● **WHAT NEEDS TO BE DONE**
Scan the entries below and return each line that contains "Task".

● **RECORDS TO PROCESS**
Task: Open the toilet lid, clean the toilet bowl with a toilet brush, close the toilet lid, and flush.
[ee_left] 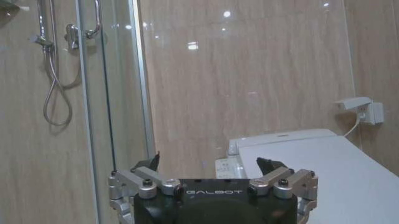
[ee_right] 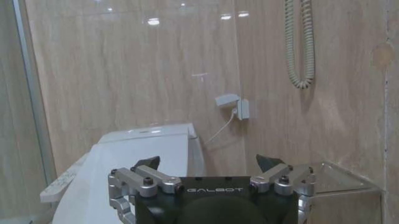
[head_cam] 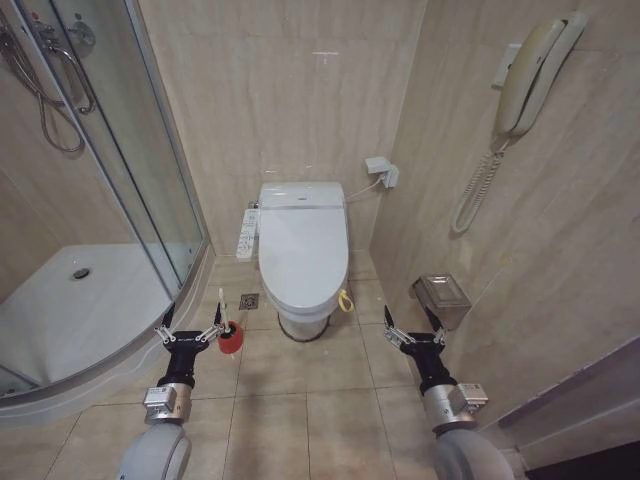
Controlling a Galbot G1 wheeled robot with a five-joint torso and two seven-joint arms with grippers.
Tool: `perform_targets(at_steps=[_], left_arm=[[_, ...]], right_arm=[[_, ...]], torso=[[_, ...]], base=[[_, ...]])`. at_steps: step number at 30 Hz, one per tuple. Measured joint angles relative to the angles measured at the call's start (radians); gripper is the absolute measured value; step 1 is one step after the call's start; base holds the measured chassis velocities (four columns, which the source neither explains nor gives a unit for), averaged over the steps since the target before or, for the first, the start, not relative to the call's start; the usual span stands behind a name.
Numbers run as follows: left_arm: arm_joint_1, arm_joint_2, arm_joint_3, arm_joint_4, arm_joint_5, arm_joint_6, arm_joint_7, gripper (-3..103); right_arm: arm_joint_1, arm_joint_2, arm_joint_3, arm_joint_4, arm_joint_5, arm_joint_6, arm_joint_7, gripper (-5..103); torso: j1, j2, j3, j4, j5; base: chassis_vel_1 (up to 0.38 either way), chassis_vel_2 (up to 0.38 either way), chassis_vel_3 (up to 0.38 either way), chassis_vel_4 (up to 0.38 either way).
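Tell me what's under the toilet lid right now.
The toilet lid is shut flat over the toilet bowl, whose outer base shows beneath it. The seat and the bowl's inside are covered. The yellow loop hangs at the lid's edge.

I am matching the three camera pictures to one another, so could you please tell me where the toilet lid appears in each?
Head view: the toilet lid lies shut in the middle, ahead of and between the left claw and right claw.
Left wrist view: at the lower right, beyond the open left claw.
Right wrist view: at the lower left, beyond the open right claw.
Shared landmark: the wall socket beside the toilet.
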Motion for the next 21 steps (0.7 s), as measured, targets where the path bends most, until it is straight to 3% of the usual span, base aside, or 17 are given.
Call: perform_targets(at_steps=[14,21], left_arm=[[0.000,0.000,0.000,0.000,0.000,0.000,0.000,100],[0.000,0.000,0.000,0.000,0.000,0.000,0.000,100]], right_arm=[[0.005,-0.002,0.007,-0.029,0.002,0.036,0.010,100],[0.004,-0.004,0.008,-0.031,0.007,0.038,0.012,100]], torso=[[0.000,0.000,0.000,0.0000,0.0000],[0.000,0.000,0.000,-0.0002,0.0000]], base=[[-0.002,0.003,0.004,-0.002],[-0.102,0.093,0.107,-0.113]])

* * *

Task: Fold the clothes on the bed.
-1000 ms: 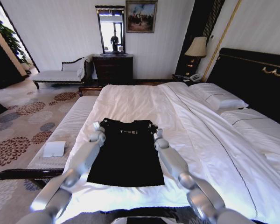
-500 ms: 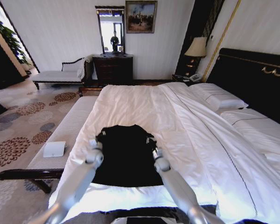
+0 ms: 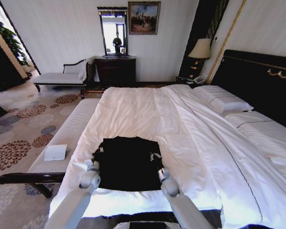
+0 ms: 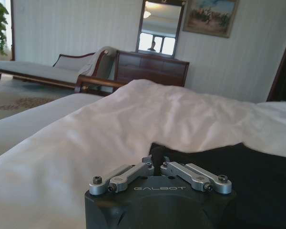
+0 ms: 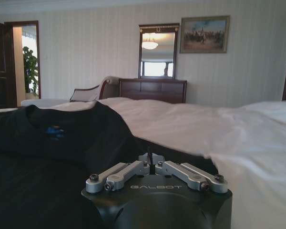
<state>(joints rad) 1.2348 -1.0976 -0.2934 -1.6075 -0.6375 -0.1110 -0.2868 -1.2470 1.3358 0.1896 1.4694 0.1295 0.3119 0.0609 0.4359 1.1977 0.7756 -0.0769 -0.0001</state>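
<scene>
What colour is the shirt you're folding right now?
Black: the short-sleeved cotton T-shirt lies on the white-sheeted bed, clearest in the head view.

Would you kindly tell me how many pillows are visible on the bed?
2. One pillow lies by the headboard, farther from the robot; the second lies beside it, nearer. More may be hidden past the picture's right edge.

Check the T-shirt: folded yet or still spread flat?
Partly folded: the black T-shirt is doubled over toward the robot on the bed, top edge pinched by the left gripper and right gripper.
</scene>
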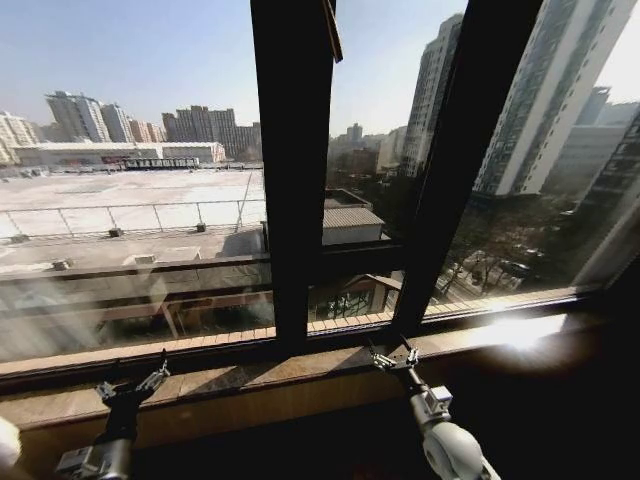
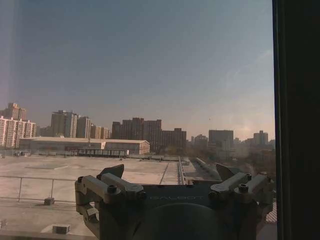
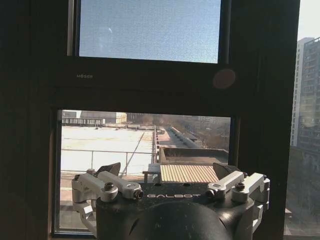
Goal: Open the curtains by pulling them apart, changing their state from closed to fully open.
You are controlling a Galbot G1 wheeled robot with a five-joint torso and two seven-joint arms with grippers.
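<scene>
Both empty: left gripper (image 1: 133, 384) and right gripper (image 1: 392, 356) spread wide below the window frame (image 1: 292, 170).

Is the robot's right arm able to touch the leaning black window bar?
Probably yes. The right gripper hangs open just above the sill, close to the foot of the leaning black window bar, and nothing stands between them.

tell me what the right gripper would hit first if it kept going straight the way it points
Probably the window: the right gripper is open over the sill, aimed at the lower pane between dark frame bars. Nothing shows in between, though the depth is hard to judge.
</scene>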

● **EXERCISE ANSWER**
Task: Open the toilet lid, clean the toilet bowl with a toilet brush, close the toilet lid, and flush.
Task: Fold the clothes on the bed.

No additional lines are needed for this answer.